Vouching for the successor he never imagined having, President Barack Obama on Monday said the United States under Donald Trump would remain the "indispensable nation" for global security and praised the president-elect for vowing to maintain America's alliances.
"There is no weakening of resolve," Obama said before departing on a three-nation trip that was supposed to be his grand valedictory tour.
Instead, he will now confront concerns about a Trump presidency in Europe and Latin America and have to reassure nations about a man who Obama only a week ago derided as "woefully unprepared for the job" who "can't handle the nuclear codes."
"There is enormous continuity ... that makes us that indispensable nation when it comes to maintaining order around the world," Obama said at a news conference at the White House.
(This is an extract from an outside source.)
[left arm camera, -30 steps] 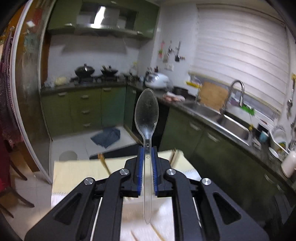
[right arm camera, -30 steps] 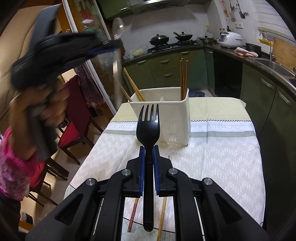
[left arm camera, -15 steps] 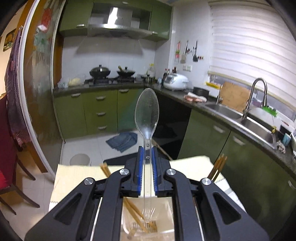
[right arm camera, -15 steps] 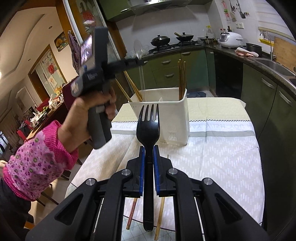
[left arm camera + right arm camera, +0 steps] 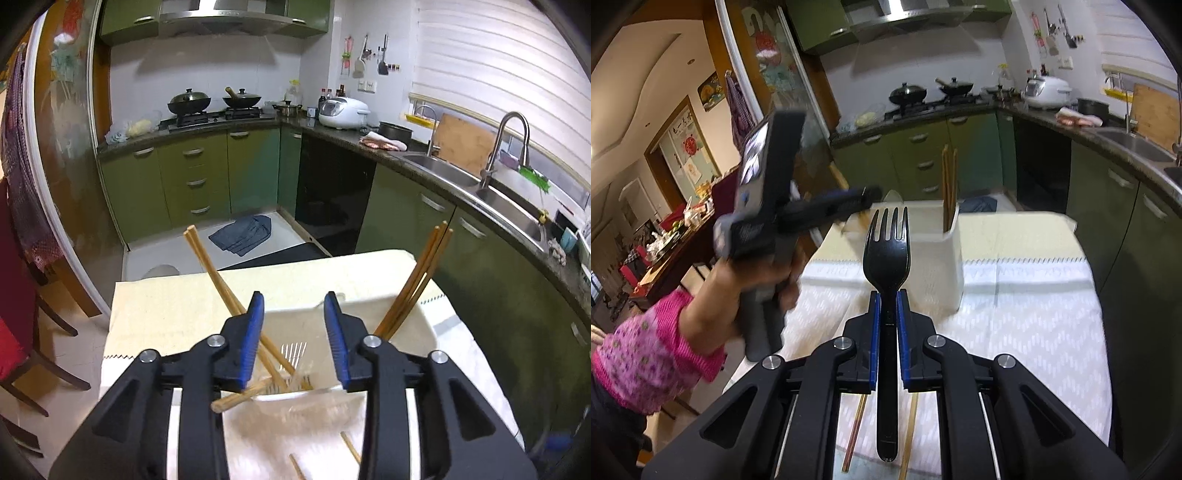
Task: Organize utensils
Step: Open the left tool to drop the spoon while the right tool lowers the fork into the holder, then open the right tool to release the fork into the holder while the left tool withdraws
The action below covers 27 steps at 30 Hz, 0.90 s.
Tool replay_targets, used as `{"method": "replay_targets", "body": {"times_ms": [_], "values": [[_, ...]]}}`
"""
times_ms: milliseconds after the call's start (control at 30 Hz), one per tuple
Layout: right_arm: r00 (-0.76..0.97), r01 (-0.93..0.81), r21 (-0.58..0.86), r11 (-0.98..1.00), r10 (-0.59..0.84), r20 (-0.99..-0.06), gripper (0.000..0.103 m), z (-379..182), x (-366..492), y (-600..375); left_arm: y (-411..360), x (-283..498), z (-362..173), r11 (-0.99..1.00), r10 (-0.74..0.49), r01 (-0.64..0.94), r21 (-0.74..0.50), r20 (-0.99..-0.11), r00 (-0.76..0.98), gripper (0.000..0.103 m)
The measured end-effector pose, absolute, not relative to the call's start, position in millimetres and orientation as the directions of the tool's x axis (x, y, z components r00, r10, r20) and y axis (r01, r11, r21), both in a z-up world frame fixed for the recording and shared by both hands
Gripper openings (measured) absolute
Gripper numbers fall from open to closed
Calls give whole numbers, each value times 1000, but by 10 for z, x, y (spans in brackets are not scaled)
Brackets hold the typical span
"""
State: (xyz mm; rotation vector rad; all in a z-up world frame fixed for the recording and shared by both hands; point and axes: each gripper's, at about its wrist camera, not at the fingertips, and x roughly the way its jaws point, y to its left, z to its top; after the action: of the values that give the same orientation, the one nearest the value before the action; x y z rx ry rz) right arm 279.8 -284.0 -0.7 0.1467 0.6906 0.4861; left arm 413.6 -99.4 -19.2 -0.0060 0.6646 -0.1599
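My left gripper [image 5: 294,299] hangs over the white utensil holder [image 5: 417,332], and its jaws are opening with a wide gap. No pad touches anything. A blurred clear spoon [image 5: 297,376] shows low in the holder, below the jaws. Wooden chopsticks [image 5: 207,266] lean out of the holder's left side and more chopsticks [image 5: 417,280] out of its right. In the right wrist view, a hand in a pink sleeve [image 5: 657,347] holds the left gripper [image 5: 864,195] at the holder [image 5: 938,266]. My right gripper [image 5: 888,295] is shut on a black fork [image 5: 886,251], tines up, in front of the holder.
Two loose chopsticks [image 5: 855,432] lie on the patterned tablecloth [image 5: 1015,314] under my right gripper. Green cabinets and a counter with a sink [image 5: 443,170] run along the right. A red chair [image 5: 14,332] stands left of the table.
The left gripper has sunk toward the holder and its jaws have parted. The clear spoon has left them and dropped into the holder. The right gripper and fork have stayed put.
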Motion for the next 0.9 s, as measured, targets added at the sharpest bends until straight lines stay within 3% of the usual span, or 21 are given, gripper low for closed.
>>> {"method": "replay_targets", "body": {"times_ms": [167,600,900], "values": [[732,-372,278,886,464,-499,10,238,3093,-2796,-944,3910,-148,986,-145,161,-32,-630,763,43],[861,-335,269,903,409,-303,10,579,4005,-2581,-790,3903,-50,980,-190,191,-60,-589,786,43],[909,-294,173,940,331,-255,10,331,4420,-2345,-533,3429,9,972,-234,206,-116,-602,764,46]]}}
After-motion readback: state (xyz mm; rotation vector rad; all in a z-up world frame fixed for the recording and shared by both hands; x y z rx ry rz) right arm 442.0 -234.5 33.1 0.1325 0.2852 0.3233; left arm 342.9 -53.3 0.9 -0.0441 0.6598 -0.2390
Relationships and policies go beyond presidents, he said, adding that military officials, diplomats and intelligence officers would cooperate with their foreign counterparts as before.
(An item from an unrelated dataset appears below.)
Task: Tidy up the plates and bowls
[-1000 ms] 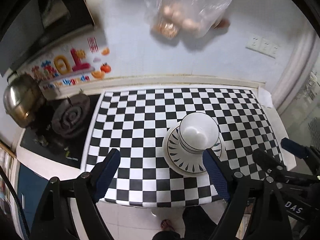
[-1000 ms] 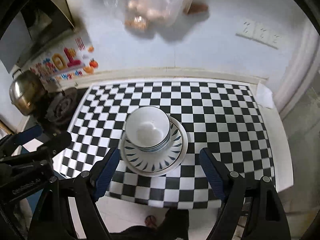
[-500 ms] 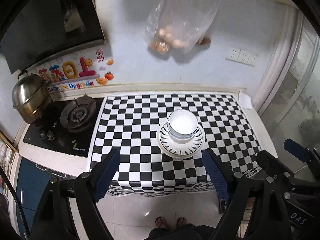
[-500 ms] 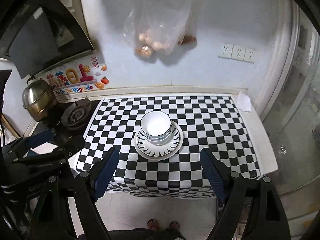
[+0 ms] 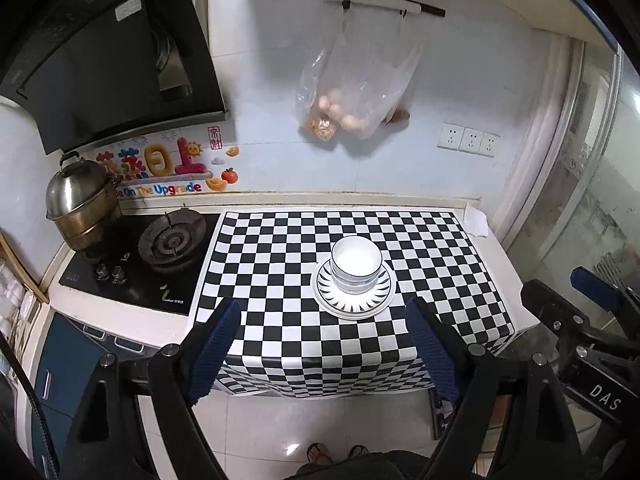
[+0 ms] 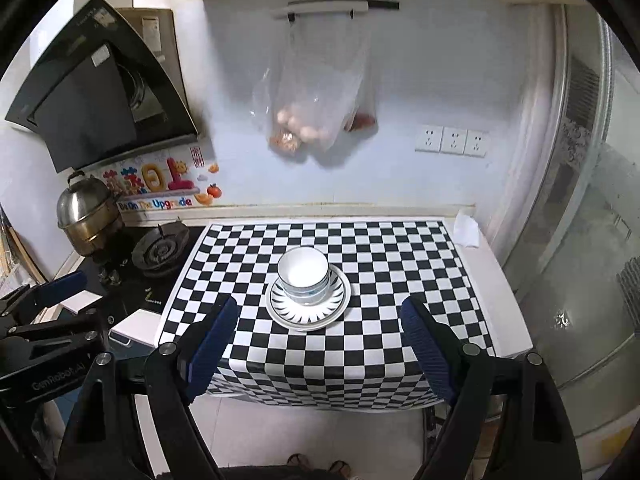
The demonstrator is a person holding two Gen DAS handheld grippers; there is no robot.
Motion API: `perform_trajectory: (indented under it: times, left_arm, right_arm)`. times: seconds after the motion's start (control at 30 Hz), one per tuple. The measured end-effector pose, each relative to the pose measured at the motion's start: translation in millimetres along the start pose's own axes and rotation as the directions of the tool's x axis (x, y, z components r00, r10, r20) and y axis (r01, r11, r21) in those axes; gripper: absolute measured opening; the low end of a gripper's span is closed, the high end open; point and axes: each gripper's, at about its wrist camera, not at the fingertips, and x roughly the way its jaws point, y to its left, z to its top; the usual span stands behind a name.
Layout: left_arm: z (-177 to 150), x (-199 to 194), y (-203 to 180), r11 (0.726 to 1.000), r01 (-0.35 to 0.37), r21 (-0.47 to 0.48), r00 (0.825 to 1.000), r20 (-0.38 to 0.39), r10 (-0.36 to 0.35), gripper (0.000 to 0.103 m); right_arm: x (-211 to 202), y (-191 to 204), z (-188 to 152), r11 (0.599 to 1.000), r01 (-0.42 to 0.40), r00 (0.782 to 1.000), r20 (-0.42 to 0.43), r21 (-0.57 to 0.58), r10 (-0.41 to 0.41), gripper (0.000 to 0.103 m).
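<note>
- Since a second ago both grippers have pulled up and back from the counter: the stack that filled the middle of each view then now looks small, and the floor and the person's sandalled feet (image 5: pixel 336 453) show below.
- The left gripper (image 5: pixel 325 322) hangs above the near edge of the counter, its blue pads spread wide with nothing between them.
- The right gripper (image 6: pixel 318 318) is likewise wide apart and empty; its pads frame the near edge of the checkered cloth (image 6: pixel 384 256).
- In the left view the right gripper's black frame shows at the right border; in the right view the left gripper's frame shows at the left border.
- The white bowls (image 5: pixel 356 263), nested one in another, sit upright on the patterned plate (image 5: pixel 353 304), which lies about midway across the cloth, somewhat nearer the front edge than the wall.
- A gas burner (image 5: pixel 173 242) and a steel pot (image 5: pixel 80 200) stand off the cloth's left edge.
- A clear bag of eggs (image 5: pixel 352 92) hangs on the wall behind, with sockets (image 5: pixel 468 140) to its right.
</note>
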Motion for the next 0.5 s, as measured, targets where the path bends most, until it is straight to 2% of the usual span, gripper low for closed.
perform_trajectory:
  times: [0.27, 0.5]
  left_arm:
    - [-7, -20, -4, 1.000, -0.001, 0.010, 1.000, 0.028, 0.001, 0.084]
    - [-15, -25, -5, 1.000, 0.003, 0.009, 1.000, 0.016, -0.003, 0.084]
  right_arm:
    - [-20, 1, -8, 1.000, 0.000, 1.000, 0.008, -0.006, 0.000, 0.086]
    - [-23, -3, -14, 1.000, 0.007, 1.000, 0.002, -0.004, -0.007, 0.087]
And Obama tried to soothe any fears about the security direction in which Trump wanted to take America, after Trump appeared to question the validity of NATO and other overseas U.S. commitments at various points in his campaign.
During his meeting with Trump, Obama said Trump "expressed a great interest in maintaining our core strategic relationships," including "strong and robust NATO" partnerships.
Even as he visits Germany, Greece and Peru, Obama said his team would accelerate efforts to ensure a smooth transition to the Trump administration.
He stressed that he would try to strengthen the American economy over his final two months, so that "when we turn over the keys, the car's in pretty good shape."